■ ACTIVITY
Produce again, without any change, the lines running from the one with "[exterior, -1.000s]" through the final line of the data below, and only those.

■ DATA EXCERPT
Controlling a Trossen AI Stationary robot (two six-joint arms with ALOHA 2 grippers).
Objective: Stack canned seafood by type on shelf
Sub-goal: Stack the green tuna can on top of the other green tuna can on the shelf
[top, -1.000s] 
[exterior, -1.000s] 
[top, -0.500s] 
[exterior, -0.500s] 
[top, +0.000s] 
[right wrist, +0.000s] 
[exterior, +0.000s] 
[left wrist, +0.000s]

■ WRITTEN RESPONSE
[exterior, -1.000s] 
[top, -0.500s] 
[exterior, -0.500s] 
[top, +0.000s] 
[right wrist, +0.000s] 
[exterior, +0.000s] 
[left wrist, +0.000s]

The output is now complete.